Petersen v. Hinky Dinky

515 N.W.2d 226, 1994 S.D. LEXIS 51, 1994 WL 141066
CourtSouth Dakota Supreme Court
DecidedApril 20, 1994
Docket18281
StatusPublished
Cited by37 cases

This text of 515 N.W.2d 226 (Petersen v. Hinky Dinky) is published on Counsel Stack Legal Research, covering South Dakota Supreme Court primary law. Counsel Stack provides free access to over 12 million legal documents including statutes, case law, regulations, and constitutions.

Bluebook
Petersen v. Hinky Dinky, 515 N.W.2d 226, 1994 S.D. LEXIS 51, 1994 WL 141066 (S.D. 1994).

Opinion

LOVRIEN, Circuit Judge.

This is an appeal by David D. Petersen (Petersen) from a judgment of the circuit court wherein it affirmed a decision of the South Dakota Department of Labor, Division of Labor and Management (Department), in favor of Hinky Dinky (Employer) and its worker’s compensation carrier, INA/CIGNA (Insurer), denying Petersen’s claim for a permanent total disability rating under the odd-lot doctrine. We affirm.

PROCEDURAL HISTORY

Petersen’s claim was first heard by the Department in September of 1987. The Department rendered its decision in June of 1988, and issued a preliminary Order on July 27, 1988. Since the Department found that Petersen had the potential to either return to work or to attend a vocational rehabilitation program, it ordered that he be provided, at Employer’s expense, access to a pain management clinic, a work hardening program, chemical dependency treatment, a psychological evaluation, vocational counseling and, if necessary, a rehabilitation program and that he be paid permanent partial disability benefits of 22.5% whole person as of that date. The Department retained jurisdiction and delayed a decision regarding permanent total disability benefits until all programs were completed by Petersen.

On March 2, 1992, the Department held a second hearing to determine whether Petersen was entitled to permanent total disability benefits. The Department issued its decision on July 24, 1992, denying Petersen’s claim. The Department denied a motion to reconsider on September 29, 1992. The circuit court affirmed the Department’s decision on February 1, 1993.

ISSUE

WHETHER THE DEPARTMENT’S DECISION DENYING PETERSEN PERMANENT TOTAL DISABILITY BENEFITS UNDER THE ODD-LOT DOCTRINE WAS CLEARLY ERRONEOUS IN LIGHT OF THE ENTIRE EVIDENCE PRESENTED.

FACTS

Because the history of this case spans more than a decade, an extensive review of the facts is necessary to lay a proper foundation for our decision.

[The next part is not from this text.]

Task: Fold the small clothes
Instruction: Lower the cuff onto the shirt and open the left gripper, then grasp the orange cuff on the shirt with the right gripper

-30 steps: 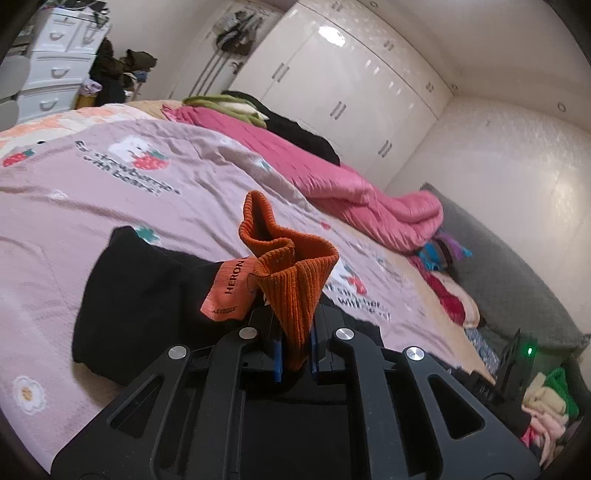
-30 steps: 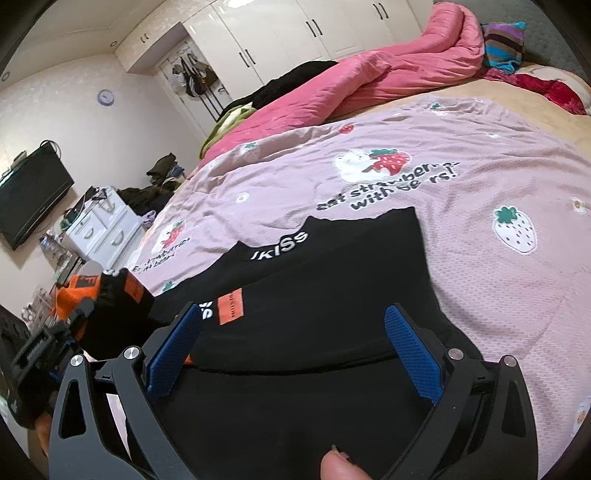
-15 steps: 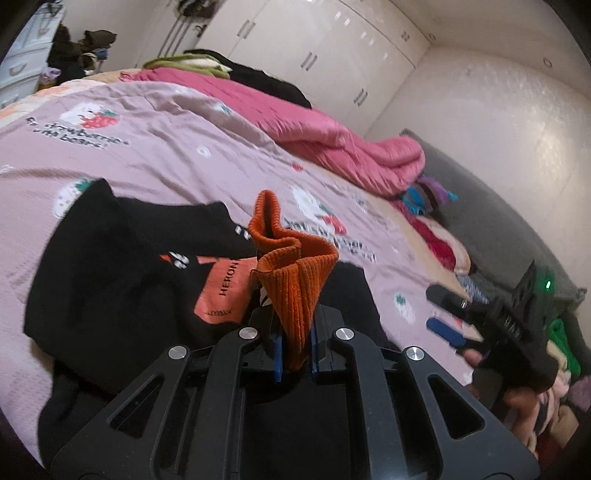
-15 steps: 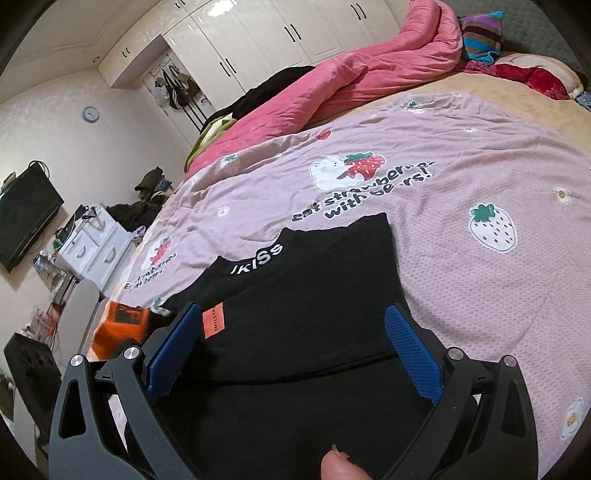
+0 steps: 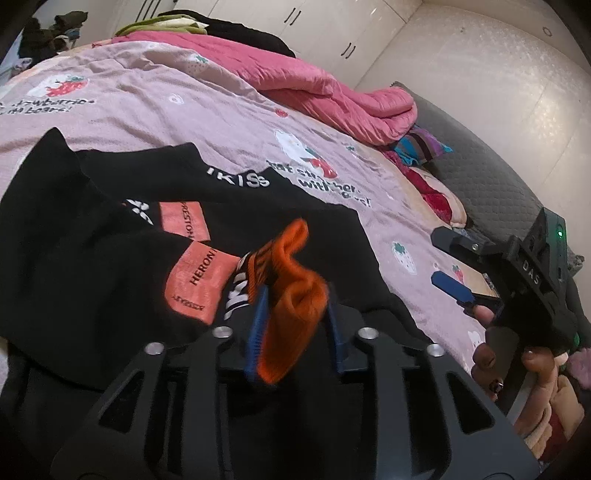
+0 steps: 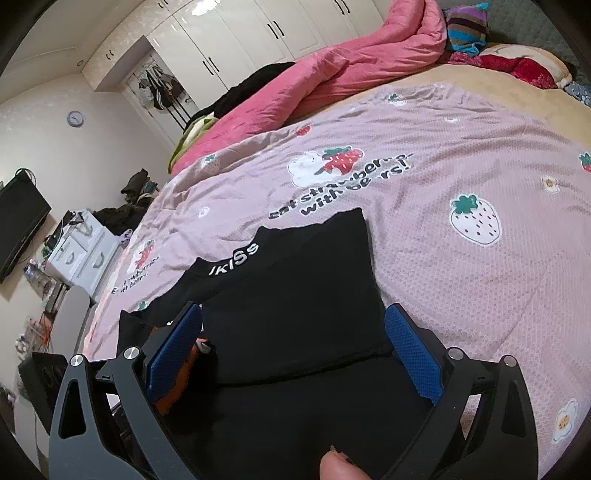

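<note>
A black sweater [image 5: 280, 229] with orange patches and white collar lettering lies on the pink strawberry bedsheet [image 5: 155, 110]. Its orange ribbed cuff [image 5: 291, 306] sits loose between the parted fingers of my left gripper [image 5: 295, 332], which is open just above the garment. My right gripper [image 6: 295, 354] is open and empty, low over the sweater's right half [image 6: 303, 302]. It also shows in the left wrist view [image 5: 450, 266] at the right, held by a hand.
A rolled pink quilt [image 5: 325, 92] and dark clothes lie along the far side of the bed. Pillows and a striped cloth [image 6: 467, 26] lie at the head. White wardrobes [image 6: 236, 48], white drawers [image 6: 79, 251] and a TV [image 6: 18, 225] stand around.
My left gripper carried the sleeve cuff across the sweater's body, lowered it and opened its fingers. My right gripper stayed open and shifted slightly over the sweater.
</note>
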Demonstrator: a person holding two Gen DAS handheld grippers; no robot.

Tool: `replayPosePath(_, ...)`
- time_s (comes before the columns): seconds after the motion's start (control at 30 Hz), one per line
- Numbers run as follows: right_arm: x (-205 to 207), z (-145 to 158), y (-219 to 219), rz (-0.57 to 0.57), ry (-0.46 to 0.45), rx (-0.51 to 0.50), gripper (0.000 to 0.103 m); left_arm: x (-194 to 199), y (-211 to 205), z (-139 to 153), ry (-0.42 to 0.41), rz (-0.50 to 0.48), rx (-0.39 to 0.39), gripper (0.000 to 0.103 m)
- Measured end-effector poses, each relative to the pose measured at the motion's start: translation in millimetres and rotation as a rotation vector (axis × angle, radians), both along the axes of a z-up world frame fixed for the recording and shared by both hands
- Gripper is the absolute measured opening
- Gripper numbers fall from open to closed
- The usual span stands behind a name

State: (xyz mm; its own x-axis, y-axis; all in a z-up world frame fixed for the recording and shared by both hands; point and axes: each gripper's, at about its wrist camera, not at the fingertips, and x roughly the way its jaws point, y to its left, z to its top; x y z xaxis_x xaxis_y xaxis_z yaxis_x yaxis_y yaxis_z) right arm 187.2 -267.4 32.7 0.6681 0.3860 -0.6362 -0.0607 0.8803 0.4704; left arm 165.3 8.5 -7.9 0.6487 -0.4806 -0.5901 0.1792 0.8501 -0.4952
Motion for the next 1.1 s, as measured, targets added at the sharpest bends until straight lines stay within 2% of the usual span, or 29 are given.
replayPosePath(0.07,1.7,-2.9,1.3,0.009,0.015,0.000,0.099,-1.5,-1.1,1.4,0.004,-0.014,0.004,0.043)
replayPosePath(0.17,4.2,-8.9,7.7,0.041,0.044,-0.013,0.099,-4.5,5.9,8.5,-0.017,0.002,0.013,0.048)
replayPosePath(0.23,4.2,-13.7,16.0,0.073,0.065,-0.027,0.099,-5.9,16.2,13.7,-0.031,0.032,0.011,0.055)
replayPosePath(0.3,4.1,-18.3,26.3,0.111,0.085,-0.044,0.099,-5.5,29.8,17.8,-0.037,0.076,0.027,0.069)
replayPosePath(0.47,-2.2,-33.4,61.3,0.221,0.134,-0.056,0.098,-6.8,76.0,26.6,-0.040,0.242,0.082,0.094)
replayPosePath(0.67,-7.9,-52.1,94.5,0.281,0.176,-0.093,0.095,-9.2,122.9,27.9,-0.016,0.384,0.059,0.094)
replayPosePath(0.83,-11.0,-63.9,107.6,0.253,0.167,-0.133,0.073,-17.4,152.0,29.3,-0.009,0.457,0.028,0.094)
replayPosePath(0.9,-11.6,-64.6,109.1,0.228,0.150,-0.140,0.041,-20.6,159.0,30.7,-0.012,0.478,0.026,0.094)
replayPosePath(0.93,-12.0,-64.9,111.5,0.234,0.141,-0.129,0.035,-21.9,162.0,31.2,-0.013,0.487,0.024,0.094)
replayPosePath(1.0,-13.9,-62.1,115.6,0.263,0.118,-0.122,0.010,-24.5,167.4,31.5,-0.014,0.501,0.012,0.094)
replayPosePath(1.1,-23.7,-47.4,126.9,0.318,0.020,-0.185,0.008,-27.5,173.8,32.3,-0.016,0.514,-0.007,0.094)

Petersen is presently thirty-five years old and lives in Sioux Falls, South Dakota. He has a high school education. The majority of his work experience was obtained in the grocery store business. In November of 1982, at the age of twenty-four, Petersen suffered an injury to his lower back arising out of and in the course of his employment with Employer. After a short period of conservative care and recuperation, Petersen returned to work with Employer.

In March of 1983, Petersen re-injured his back while on the job. Approximately four days later, Petersen was admitted to McKen-nan Hospital under the supervision of his family physician, Dr. Neal Elkjer. Dr. Elkjer prescribed physical therapy and medication for Petersen upon his release from McKennan.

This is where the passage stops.